**To do**
Output the listing below verbatim, but drop the images.

========================================================================

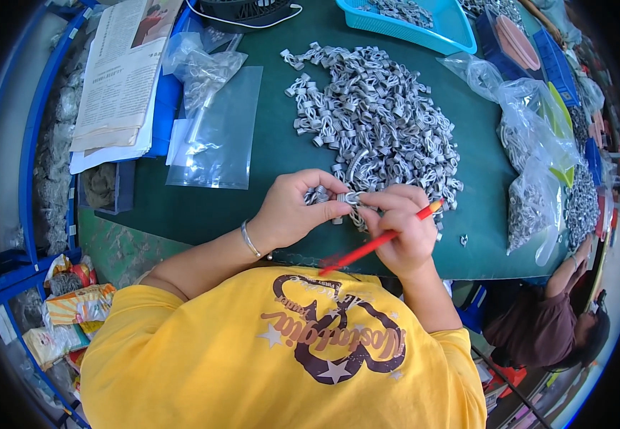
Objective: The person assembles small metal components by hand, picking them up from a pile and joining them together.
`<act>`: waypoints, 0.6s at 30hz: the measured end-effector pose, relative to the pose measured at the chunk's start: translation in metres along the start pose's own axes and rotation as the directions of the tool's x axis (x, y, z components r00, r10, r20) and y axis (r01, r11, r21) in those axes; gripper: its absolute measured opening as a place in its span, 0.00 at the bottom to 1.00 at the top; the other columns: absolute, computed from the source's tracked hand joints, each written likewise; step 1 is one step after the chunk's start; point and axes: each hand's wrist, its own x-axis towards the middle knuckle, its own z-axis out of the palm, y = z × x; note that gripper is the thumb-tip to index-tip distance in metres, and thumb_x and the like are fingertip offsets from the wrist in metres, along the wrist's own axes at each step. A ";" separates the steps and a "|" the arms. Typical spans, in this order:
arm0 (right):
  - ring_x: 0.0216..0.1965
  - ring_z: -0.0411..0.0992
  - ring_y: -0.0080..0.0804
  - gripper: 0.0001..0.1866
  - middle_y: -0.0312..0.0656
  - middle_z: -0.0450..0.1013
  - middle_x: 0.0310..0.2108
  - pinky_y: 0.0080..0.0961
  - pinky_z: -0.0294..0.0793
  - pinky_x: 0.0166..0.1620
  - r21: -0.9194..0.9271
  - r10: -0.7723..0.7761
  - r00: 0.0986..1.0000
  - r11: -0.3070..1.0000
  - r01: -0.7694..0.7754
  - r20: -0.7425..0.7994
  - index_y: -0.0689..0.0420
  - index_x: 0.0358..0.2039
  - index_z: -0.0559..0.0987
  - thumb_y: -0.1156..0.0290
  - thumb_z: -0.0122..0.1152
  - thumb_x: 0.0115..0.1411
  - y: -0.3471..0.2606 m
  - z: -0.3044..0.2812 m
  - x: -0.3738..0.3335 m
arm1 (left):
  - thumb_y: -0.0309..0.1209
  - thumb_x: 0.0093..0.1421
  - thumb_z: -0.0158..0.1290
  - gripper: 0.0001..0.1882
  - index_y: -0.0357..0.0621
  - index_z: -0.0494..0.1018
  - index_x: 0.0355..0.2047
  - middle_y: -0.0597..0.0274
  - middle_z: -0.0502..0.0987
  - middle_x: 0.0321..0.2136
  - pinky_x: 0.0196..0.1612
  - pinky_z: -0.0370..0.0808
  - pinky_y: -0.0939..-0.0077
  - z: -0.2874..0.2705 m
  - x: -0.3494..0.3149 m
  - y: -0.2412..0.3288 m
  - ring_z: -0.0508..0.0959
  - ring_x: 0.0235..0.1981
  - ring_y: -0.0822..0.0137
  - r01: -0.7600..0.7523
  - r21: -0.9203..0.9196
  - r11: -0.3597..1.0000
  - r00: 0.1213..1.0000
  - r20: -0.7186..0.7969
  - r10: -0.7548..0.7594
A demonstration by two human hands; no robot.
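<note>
Just in front of my shirt, both hands meet at a small grey metal clasp (351, 198) with a ring and loop. My left hand (292, 209) pinches it between thumb and forefinger. More grey clasps show in the gap of that hand, though I cannot tell if they lie in the palm or behind it. My right hand (404, 232) has thumb and forefinger at the same clasp. A slim red pencil (371, 247) passes through its fingers, slanting from lower left to upper right. Beyond both hands spreads a big heap of similar clasps (374, 107) on the green tabletop (281, 157).
Clear plastic bags (217, 154) and newspapers (120, 79) lie at left, above a small bin (110, 189). A turquoise basket (424, 36) stands at the far side. Filled bags (532, 207) sit at right. Another person (546, 322) works at lower right.
</note>
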 end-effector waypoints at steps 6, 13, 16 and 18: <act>0.29 0.71 0.24 0.09 0.48 0.71 0.34 0.17 0.72 0.33 0.648 0.667 0.743 0.538 -0.539 0.064 0.59 0.27 0.61 0.84 0.51 0.55 0.004 0.000 -0.008 | 0.26 0.47 0.60 0.11 0.38 0.74 0.32 0.66 0.75 0.24 0.29 0.69 0.85 -0.005 -0.002 0.004 0.72 0.25 0.79 -0.060 0.096 0.994 0.997 -0.051 0.065; 0.27 0.71 0.24 0.12 0.48 0.71 0.33 0.15 0.72 0.30 0.824 0.652 0.691 0.176 -0.538 0.312 0.57 0.26 0.61 0.86 0.54 0.52 0.007 0.005 -0.020 | 0.23 0.46 0.60 0.12 0.38 0.73 0.32 0.66 0.74 0.23 0.28 0.69 0.84 -0.004 -0.002 0.010 0.72 0.24 0.79 -0.194 0.146 0.970 0.977 -0.055 0.204; 0.30 0.71 0.25 0.15 0.50 0.70 0.35 0.16 0.72 0.32 0.814 0.628 0.730 0.258 -0.521 0.269 0.57 0.26 0.61 0.88 0.56 0.49 0.008 0.010 -0.025 | 0.23 0.47 0.60 0.11 0.37 0.73 0.32 0.66 0.74 0.22 0.28 0.69 0.85 -0.003 -0.004 0.018 0.71 0.24 0.79 -0.106 -0.089 0.990 0.993 -0.057 0.101; 0.31 0.71 0.25 0.16 0.50 0.70 0.36 0.17 0.72 0.33 0.788 0.608 0.773 0.381 -0.484 0.181 0.57 0.26 0.61 0.88 0.57 0.47 0.005 0.010 -0.025 | 0.22 0.46 0.60 0.11 0.37 0.73 0.32 0.66 0.73 0.23 0.28 0.68 0.87 -0.004 -0.004 0.022 0.71 0.24 0.80 -0.069 -0.105 0.992 0.996 -0.059 0.063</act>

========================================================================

**Result of this task**
Objective: The person assembles small metal components by hand, picking them up from a pile and joining them together.
`<act>`: waypoints, 0.6s at 30hz: the measured end-effector pose, relative to the pose measured at the chunk's start: translation in metres along the start pose's own axes and rotation as the directions of the tool's x axis (x, y, z components r00, r10, r20) and y axis (r01, r11, r21) in those axes; gripper: its absolute measured opening as a place in its span, 0.00 at the bottom to 1.00 at the top; the other columns: absolute, computed from the source's tracked hand joints, each written likewise; step 1 is one step after the chunk's start; point and axes: each hand's wrist, its own x-axis towards the middle knuckle, its own z-axis out of the palm, y = z × x; note that gripper is the thumb-tip to index-tip distance in metres, and thumb_x and the like are fingertip offsets from the wrist in metres, along the wrist's own axes at each step. A ";" separates the steps and a "|" the arms. Typical spans, in this order:
arm0 (right):
  - ring_x: 0.0216..0.1965
  - ring_z: -0.0411..0.0992
  - ring_y: -0.0080..0.0804
  - gripper: 0.0001..0.1866
  - middle_y: -0.0312..0.0656
  - middle_z: -0.0450..0.1013
  - middle_x: 0.0310..0.2108
  - pinky_y: 0.0080..0.0961
  - pinky_z: -0.0294..0.0793
  - pinky_x: 0.0166..0.1620
  - r21: -0.9194..0.9271
  - r10: -0.7723..0.7761
  - r00: 0.0986..1.0000
  - r11: -0.3070..1.0000
  - r01: -0.7694..0.7754
  - r20: -0.7425..0.7994
  - index_y: -0.0689..0.0420
  - index_x: 0.0358..0.2039
  - index_z: -0.0559..0.0987
  - thumb_y: -0.1156..0.0290
  - thumb_z: -0.0122..0.1152
  - thumb_x: 0.0115..0.1411
  - y: -0.3471..0.2606 m
  - z: -0.3044..0.2812 m
  - x: -0.3738..0.3335 m
arm1 (left):
  - thumb_y: -0.0309..0.1209
  - thumb_x: 0.0093..0.1421
  - thumb_z: -0.0158..0.1290
  - gripper: 0.0001..0.1882
  - index_y: -0.0357..0.0621
  - index_z: -0.0494..0.1018
  - index_x: 0.0355..0.2047
  - middle_y: -0.0597..0.0274
  - middle_z: -0.0502..0.0987
  - middle_x: 0.0321..0.2136
  - pinky_x: 0.0196..0.1612
  - pinky_z: -0.0370..0.0808
  - pinky_y: -0.0939..-0.0077
  - z: -0.2874..0.2705 m
  - x: -0.3494..0.3149 m
  - y: -0.2412..0.3288 m
  - ring_z: -0.0508..0.0959
  - ring_x: 0.0235..0.1981
  - ring_y: -0.0822..0.0137
  - r01: -0.7600..0.7523
  - r21: -0.9203..0.9196
  - r11: -0.3597..1.0000
  - r00: 0.1213..1.0000
  - r20: -0.7186..0.7969
  - r10: -0.7548..0.7594
A demonstration by two human hands; no robot.
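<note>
Just in front of my shirt, both hands meet at a small grey metal clasp (351, 198) with a ring and loop. My left hand (292, 209) pinches it between thumb and forefinger. More grey clasps show in the gap of that hand, though I cannot tell if they lie in the palm or behind it. My right hand (404, 232) has thumb and forefinger at the same clasp. A slim red pencil (371, 247) passes through its fingers, slanting from lower left to upper right. Beyond both hands spreads a big heap of similar clasps (374, 107) on the green tabletop (281, 157).
Clear plastic bags (217, 154) and newspapers (120, 79) lie at left, above a small bin (110, 189). A turquoise basket (424, 36) stands at the far side. Filled bags (532, 207) sit at right. Another person (546, 322) works at lower right.
</note>
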 end-effector waypoints at steps 6, 13, 16 and 18: <act>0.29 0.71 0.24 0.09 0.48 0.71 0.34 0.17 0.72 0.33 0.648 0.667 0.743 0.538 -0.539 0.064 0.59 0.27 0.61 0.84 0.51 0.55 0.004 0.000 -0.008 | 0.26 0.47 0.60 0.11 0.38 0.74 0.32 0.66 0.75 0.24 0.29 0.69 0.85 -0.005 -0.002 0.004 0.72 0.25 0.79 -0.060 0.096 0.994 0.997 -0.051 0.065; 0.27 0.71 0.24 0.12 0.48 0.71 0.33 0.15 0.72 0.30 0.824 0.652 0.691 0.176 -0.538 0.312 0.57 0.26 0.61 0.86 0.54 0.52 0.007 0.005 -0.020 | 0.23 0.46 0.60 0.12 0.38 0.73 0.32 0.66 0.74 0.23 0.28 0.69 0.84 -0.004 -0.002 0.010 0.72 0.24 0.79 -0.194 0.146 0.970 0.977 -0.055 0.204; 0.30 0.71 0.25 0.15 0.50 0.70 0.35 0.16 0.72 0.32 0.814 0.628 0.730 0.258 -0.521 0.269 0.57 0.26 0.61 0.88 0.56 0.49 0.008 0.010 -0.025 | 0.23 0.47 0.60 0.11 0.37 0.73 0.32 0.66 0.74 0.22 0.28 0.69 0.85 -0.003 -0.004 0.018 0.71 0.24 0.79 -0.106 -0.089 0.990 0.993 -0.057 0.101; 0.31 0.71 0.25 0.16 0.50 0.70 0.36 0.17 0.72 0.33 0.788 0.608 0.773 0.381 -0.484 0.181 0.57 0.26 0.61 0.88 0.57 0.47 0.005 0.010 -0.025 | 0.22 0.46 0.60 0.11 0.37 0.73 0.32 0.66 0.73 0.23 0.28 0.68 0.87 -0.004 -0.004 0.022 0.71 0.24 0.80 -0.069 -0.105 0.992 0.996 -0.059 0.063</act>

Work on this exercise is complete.